▶ **Your objective**
Copy out exactly the lines below that run from the one holding "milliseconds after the" to the one holding "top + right", keeping both of those lines and no others.

▶ **Record extracts**
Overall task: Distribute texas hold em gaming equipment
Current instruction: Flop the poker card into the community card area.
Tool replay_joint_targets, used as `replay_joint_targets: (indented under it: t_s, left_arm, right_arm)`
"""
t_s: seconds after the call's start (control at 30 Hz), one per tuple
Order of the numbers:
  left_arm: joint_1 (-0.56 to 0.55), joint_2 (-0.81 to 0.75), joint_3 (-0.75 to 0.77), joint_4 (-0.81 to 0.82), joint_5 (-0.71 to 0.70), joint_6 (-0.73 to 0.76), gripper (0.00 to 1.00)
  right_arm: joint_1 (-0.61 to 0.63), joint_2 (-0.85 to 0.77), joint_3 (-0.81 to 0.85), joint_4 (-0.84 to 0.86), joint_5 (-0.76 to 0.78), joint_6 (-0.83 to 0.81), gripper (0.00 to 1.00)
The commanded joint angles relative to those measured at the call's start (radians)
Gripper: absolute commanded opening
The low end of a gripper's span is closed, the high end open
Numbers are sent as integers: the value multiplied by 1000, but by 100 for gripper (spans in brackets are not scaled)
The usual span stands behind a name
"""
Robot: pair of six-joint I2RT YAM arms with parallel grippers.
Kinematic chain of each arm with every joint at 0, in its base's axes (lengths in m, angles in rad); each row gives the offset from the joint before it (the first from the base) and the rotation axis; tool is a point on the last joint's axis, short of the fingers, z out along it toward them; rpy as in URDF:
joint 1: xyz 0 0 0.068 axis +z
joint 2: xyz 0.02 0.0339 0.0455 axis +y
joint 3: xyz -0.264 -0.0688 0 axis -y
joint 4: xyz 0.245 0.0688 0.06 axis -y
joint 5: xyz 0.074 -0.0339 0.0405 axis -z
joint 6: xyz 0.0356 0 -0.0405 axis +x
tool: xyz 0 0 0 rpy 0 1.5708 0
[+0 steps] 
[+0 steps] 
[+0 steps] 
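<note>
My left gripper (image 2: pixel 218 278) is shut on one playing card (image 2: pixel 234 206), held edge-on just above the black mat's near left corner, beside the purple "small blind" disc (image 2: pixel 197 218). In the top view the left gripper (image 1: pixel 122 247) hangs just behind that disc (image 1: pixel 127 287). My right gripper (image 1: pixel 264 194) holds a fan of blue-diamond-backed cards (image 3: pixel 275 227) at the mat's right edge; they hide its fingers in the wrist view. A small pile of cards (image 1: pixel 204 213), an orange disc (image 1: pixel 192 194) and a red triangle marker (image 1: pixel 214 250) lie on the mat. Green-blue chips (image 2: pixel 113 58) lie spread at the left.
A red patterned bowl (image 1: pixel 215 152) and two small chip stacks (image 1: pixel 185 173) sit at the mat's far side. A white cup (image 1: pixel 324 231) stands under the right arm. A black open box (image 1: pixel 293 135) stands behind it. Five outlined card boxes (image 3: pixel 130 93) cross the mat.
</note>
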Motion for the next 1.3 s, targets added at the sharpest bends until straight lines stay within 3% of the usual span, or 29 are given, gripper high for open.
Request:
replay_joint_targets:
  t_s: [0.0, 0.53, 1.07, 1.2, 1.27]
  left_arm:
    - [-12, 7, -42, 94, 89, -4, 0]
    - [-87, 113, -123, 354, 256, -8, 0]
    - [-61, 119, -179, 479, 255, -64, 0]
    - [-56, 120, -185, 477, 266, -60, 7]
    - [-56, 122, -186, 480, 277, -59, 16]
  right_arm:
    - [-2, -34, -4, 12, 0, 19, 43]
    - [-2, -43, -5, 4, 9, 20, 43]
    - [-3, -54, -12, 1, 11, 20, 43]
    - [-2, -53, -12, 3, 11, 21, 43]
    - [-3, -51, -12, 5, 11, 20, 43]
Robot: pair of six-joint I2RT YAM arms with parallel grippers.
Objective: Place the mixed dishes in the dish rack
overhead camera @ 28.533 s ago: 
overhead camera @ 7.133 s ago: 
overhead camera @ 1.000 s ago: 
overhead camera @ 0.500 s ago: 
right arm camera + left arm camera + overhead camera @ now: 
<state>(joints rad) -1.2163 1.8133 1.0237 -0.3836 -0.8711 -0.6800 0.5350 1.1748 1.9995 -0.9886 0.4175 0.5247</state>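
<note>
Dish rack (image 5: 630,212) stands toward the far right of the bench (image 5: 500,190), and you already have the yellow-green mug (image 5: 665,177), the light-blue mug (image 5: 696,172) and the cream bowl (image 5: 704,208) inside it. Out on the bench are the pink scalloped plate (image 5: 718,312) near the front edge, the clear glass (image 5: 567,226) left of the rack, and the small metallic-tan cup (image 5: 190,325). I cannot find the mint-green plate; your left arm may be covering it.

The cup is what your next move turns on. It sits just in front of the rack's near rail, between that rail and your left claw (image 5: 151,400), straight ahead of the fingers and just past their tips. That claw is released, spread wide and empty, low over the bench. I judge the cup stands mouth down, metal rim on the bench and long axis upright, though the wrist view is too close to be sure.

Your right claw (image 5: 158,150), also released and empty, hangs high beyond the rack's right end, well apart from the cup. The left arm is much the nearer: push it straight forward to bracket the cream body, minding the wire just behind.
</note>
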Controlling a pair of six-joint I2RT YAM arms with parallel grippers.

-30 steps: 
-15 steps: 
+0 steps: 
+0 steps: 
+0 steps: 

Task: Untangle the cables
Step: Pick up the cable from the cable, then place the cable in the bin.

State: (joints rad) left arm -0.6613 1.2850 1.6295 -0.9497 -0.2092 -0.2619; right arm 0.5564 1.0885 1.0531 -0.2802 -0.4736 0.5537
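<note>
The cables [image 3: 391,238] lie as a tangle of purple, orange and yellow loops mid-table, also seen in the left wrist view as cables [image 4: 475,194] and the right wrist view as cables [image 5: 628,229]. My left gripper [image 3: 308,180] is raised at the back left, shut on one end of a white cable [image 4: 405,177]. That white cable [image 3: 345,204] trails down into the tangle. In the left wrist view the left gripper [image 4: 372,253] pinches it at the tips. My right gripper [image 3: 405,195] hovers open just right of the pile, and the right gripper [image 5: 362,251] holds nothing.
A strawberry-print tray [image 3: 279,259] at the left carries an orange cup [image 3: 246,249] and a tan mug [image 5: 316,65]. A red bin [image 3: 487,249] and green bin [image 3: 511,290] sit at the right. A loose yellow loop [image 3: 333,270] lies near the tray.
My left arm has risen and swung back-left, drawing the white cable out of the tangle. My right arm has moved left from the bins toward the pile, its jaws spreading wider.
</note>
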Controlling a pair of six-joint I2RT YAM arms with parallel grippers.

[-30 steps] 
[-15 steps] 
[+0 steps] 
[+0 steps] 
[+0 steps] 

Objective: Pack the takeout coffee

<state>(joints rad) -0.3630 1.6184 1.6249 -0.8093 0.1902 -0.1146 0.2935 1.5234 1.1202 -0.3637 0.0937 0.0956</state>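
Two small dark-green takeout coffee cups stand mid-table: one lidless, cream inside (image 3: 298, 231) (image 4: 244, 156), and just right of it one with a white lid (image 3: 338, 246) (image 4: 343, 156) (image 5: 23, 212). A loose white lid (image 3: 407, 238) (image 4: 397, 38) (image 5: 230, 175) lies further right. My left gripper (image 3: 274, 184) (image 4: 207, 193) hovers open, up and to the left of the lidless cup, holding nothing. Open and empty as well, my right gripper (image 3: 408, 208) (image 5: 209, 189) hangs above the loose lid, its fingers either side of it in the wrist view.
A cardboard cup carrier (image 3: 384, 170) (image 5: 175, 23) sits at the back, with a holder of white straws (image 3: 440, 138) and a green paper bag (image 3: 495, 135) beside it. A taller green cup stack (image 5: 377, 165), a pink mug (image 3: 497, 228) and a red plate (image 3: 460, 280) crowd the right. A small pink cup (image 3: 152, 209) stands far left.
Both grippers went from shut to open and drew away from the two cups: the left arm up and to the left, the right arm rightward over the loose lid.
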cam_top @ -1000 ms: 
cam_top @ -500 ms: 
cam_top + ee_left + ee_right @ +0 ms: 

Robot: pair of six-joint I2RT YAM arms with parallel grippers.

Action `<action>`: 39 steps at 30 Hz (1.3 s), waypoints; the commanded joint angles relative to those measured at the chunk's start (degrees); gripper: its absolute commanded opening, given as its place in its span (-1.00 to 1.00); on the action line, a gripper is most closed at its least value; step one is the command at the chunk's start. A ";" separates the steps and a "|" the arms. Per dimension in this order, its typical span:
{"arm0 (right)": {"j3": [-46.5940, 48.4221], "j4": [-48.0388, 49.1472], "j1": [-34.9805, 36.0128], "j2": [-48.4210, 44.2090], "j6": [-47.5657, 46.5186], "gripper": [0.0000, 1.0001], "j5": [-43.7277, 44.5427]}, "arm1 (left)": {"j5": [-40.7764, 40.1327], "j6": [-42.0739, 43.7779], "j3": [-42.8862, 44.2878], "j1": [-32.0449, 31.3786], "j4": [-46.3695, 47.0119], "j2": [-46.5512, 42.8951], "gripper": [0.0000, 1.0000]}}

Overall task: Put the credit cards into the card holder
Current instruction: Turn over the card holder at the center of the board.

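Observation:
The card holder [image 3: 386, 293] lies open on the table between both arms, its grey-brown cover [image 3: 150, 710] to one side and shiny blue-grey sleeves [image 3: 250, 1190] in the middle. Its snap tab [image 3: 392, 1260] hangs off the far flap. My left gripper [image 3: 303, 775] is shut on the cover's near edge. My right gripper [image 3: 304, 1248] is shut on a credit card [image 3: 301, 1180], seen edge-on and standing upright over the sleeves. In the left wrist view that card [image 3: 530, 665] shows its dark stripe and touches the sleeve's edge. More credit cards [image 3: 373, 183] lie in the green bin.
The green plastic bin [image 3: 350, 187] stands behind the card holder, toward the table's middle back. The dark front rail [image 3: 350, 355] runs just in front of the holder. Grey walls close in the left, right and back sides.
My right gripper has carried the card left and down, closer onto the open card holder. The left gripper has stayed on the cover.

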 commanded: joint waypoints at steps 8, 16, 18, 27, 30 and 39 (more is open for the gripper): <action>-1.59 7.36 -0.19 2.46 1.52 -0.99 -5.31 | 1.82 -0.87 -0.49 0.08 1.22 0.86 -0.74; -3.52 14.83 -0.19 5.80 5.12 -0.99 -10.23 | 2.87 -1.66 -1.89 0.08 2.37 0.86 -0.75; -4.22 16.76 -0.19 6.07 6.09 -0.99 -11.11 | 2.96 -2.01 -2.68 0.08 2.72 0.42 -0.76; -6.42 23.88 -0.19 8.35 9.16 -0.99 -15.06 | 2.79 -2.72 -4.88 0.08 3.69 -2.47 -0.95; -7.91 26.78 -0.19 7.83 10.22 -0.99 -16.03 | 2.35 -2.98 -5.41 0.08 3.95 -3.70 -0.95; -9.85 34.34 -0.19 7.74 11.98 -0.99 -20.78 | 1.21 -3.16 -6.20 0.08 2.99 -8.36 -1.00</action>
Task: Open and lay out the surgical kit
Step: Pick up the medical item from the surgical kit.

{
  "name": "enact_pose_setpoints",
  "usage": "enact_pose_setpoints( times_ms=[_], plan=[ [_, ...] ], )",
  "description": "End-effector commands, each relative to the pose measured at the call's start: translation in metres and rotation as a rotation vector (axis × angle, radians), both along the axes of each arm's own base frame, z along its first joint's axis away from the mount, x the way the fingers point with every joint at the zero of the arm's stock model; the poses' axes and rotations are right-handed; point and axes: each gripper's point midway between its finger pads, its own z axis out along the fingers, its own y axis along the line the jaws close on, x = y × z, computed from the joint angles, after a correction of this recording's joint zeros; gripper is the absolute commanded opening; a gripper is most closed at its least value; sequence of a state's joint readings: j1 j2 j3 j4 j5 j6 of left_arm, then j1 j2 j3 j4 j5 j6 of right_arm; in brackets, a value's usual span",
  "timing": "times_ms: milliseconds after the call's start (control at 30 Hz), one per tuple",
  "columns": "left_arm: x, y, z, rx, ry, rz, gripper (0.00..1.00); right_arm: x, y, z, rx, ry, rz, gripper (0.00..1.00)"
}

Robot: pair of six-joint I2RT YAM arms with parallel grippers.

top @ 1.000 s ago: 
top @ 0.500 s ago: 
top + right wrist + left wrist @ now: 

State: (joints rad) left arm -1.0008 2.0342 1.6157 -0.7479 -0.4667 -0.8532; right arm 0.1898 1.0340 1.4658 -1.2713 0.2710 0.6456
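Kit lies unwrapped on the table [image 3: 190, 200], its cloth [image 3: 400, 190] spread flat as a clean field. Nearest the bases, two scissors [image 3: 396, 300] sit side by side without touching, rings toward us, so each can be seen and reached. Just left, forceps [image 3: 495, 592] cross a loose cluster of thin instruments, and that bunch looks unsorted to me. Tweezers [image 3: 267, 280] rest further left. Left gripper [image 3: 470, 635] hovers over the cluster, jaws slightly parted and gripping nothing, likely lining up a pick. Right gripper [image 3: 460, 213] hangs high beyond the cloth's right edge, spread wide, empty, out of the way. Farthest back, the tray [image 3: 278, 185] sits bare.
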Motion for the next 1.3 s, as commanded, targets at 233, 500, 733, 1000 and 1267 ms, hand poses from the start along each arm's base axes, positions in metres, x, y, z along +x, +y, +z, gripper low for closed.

▶ **The completed task**
  "timing": "times_ms: milliseconds after the call's start (control at 30 Hz), one per tuple",
  "columns": "left_arm: x, y, z, rx, ry, rz, gripper (0.00..1.00); right_arm: x, y, z, rx, ry, rz, gripper (0.00..1.00)"
}

Robot: pair of six-joint I2RT YAM arms with parallel grippers.

top @ 1.000 s ago: 
top @ 0.500 s ago: 
top + right wrist + left wrist @ now: 

That wraps up the answer.